Monday, January 28, 2013

Back to the Grind

It's been 12 weeks since my last post.  How do I know that?  That's how old my baby is. 

I thought I could find the time at home to post.  To jot down my thoughts on motherhood.  To document Abby's development.  But as any new parent could tell you, there just wasn't time.  Most of the day I didn't have a computer and the ipad keyboard annoys me, so I gave up trying.  I started a post on her birth and will get that up soon.  I hope to document a backlog of ideas in my head. 

I'm now back at work.  Which is sad.  I miss her.  I miss her a lot.  I didn't think I would want to be a stay at home mom.  I didn't know what I would do all day.  But now that I've seen how wonderful it is, its very hard to go back to working.  I loved not having a set schedule.  We developed a routine, but everything was loose and accommodating to both our needs.  I never once set an alarm.  We would spend the mornings snuggling.  We would run errands in the afternoon.  We would pick JJ up from school.  There was plenty to do to fill my day.  And some days, it was great to not have to do anything.

I dropped her off at daycare this morning.  It was easier than I thought it would be.  I've cried about it for the past week.  She was sleeping when we left her, so it made it easier.  I've been staring at the clock waiting for the time to come to leave.  I didn't cry on the way into work.  It made me realize that it wasn't leaving Abby that upset me, it was having to come back to work.  I like my job, but it was so nice not having to do a job.  I loved my job as a mommy.  I loved helping Gene in the shop.  Its a shock to come back to the same old grind. 

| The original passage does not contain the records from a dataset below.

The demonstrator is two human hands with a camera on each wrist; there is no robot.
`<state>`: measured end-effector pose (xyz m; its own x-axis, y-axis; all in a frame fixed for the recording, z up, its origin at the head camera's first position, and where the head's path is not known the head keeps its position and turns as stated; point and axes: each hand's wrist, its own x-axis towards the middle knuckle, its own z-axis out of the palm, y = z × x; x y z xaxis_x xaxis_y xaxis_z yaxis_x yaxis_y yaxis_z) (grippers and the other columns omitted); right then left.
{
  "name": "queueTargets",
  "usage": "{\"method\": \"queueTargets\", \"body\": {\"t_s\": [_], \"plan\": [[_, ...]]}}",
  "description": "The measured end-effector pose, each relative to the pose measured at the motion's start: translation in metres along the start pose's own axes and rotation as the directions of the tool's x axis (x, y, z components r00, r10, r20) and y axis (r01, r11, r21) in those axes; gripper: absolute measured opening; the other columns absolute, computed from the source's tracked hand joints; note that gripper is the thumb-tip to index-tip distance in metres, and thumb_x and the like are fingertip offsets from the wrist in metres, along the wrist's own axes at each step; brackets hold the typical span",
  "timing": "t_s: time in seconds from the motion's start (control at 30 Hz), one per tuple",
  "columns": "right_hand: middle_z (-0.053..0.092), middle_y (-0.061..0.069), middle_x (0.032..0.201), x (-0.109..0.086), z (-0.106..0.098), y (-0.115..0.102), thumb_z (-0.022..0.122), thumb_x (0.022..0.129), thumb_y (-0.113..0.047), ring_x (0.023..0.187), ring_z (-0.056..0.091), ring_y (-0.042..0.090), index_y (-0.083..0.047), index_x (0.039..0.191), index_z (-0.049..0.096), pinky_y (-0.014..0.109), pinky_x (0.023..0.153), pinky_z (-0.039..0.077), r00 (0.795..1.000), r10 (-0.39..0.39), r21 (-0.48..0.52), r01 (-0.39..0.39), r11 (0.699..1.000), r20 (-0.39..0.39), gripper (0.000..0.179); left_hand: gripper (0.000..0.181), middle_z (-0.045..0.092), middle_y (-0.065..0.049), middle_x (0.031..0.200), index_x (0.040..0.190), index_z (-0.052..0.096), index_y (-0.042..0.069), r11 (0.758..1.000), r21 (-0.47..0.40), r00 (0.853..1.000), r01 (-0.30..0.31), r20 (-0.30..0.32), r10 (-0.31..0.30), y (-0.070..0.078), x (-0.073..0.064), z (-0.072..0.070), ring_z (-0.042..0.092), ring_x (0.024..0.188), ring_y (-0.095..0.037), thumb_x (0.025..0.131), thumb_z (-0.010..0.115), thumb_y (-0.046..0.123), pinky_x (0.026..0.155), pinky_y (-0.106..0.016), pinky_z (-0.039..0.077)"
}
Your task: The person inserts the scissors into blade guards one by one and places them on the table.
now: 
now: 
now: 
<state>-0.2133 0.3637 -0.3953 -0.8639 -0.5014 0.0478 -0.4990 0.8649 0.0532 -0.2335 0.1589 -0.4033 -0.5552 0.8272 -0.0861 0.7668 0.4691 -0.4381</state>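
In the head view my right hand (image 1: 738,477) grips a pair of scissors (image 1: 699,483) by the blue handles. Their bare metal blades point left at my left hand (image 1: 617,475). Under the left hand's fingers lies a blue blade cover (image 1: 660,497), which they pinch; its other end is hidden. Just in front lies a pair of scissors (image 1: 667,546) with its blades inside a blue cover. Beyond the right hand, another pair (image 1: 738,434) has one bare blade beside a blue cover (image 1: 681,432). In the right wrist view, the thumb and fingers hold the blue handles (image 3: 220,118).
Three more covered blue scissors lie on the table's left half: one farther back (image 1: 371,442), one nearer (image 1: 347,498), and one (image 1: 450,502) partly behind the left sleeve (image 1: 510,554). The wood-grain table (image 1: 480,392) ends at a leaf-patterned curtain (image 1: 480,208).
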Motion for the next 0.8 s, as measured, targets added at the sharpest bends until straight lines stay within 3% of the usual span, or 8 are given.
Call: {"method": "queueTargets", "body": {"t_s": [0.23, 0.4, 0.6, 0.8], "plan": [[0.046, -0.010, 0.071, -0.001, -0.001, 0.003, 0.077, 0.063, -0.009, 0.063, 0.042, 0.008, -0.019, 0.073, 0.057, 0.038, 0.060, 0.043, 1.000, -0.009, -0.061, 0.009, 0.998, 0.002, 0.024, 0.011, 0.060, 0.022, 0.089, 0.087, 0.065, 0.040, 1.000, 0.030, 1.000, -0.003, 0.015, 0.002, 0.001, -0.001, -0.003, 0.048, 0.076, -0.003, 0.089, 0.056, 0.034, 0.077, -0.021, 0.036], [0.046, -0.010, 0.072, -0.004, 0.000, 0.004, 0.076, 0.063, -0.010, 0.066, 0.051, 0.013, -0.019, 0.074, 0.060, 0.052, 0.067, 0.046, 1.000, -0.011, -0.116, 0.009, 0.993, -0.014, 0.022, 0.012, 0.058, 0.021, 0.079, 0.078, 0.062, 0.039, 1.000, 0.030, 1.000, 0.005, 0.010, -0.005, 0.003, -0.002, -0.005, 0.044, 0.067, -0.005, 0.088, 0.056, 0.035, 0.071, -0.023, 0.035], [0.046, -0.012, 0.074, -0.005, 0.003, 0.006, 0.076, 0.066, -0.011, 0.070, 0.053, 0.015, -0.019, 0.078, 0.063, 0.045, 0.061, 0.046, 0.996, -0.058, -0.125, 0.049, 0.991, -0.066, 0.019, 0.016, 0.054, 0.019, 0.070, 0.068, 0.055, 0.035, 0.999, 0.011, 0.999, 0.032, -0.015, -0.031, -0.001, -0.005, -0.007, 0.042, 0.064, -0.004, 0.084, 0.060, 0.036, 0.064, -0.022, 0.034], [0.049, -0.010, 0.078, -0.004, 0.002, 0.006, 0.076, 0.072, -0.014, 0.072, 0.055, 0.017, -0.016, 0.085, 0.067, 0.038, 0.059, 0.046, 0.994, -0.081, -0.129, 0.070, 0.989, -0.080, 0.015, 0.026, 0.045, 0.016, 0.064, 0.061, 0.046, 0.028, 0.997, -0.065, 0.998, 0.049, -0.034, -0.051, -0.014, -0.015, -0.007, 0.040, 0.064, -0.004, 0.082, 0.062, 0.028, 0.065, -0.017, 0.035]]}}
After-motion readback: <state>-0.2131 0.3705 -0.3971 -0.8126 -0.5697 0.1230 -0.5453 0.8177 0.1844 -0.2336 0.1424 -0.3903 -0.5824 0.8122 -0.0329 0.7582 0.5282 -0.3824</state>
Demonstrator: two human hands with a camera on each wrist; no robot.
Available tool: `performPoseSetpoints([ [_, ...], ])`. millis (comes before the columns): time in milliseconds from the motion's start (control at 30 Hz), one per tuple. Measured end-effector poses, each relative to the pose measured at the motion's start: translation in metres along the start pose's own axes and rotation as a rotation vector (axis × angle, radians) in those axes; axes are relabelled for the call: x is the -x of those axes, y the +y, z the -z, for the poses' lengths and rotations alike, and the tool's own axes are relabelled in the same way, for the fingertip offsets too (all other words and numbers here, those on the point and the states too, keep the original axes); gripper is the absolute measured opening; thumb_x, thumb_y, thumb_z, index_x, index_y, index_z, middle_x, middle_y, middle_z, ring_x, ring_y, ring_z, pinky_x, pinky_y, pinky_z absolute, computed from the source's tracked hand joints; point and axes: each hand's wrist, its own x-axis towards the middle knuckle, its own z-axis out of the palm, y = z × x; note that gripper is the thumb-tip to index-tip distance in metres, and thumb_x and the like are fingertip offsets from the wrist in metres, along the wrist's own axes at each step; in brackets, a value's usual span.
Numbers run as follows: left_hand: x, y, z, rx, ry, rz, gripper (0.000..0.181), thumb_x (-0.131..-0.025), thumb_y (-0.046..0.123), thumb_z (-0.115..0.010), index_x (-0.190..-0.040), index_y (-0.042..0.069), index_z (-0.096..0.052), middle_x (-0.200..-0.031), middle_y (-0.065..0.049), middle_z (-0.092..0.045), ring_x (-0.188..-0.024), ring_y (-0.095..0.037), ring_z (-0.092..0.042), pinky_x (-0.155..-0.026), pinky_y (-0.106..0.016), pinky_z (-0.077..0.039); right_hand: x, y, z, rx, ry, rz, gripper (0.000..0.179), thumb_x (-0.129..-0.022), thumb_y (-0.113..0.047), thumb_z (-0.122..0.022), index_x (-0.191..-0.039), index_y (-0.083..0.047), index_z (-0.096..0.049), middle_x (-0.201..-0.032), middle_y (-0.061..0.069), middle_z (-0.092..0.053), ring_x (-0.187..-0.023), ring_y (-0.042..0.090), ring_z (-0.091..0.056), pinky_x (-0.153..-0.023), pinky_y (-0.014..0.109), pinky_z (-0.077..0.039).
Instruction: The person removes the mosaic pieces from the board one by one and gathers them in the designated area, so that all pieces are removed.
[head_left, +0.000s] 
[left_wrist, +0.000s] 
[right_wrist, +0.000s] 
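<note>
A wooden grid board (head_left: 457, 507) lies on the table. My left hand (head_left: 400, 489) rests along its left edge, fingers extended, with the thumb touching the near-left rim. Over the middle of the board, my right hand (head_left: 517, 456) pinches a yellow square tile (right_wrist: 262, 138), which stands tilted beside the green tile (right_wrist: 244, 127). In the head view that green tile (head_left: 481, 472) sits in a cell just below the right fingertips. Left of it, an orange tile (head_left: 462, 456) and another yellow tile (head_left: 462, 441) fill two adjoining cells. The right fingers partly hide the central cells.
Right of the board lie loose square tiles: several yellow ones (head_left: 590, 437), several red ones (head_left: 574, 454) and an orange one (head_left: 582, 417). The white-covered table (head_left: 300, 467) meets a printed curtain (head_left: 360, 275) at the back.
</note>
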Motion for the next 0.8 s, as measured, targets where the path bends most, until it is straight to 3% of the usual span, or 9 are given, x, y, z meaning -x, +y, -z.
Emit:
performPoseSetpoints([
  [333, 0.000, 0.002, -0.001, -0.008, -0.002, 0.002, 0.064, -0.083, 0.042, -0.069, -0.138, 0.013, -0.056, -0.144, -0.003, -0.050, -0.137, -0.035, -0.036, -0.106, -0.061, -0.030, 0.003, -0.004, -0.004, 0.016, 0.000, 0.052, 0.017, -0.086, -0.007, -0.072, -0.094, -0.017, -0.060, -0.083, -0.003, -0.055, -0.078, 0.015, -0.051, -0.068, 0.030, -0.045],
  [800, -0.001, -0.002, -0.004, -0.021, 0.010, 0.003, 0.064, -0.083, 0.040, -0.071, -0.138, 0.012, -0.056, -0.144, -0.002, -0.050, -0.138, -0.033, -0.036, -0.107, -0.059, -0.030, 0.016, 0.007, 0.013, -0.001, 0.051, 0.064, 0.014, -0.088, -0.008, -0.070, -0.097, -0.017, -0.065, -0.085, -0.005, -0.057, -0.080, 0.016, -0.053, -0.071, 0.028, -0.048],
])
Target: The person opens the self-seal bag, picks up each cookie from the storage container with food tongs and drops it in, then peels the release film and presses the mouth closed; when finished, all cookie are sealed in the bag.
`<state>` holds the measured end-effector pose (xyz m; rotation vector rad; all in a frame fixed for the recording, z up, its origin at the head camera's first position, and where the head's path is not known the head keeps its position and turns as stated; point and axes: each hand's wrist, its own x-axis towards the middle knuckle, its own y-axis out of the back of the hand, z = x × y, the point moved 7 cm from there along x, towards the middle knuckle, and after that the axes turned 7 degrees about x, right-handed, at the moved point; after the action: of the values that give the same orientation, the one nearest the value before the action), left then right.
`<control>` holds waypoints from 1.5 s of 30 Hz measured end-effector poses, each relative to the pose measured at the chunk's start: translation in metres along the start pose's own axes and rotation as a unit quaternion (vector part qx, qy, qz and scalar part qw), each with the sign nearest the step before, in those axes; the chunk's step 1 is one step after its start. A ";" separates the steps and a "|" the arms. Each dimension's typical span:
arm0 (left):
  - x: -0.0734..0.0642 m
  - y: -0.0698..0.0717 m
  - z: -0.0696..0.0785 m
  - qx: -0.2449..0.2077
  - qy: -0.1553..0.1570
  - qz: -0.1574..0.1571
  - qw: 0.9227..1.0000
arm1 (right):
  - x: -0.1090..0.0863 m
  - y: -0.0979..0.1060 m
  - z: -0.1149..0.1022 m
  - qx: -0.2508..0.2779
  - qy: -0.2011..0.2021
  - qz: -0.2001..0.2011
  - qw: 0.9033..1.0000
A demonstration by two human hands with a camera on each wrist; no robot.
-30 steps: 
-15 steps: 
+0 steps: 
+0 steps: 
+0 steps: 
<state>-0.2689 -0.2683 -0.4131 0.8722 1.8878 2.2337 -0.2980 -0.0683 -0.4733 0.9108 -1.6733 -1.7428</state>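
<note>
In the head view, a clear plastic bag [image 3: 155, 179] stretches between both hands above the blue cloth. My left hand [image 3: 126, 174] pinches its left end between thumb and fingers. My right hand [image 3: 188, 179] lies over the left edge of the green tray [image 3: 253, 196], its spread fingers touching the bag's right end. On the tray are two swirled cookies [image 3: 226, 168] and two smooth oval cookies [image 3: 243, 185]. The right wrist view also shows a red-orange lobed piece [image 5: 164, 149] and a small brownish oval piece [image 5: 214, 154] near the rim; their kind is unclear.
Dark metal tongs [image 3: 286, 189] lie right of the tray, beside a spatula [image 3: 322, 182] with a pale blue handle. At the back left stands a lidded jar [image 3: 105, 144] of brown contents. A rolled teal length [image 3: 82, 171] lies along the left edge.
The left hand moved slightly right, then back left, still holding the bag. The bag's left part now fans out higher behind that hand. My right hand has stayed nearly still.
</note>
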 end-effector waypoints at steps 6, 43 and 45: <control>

Everyone is glad I'm back but me.  I'm hoping in the future we can work something out to go part time.  The only factor holding me here is health insurance.  Private health insurance is just something we can't afford right now.  I think its ridiculous that people are encouraged to become entrepreneurs and small business owners, but to do that you have to give up the benefits of corporate America.  I'm hoping that the day will come when we have that option.  And that it doesn't come too late. 

I'm ready to go back to being a full time mommy.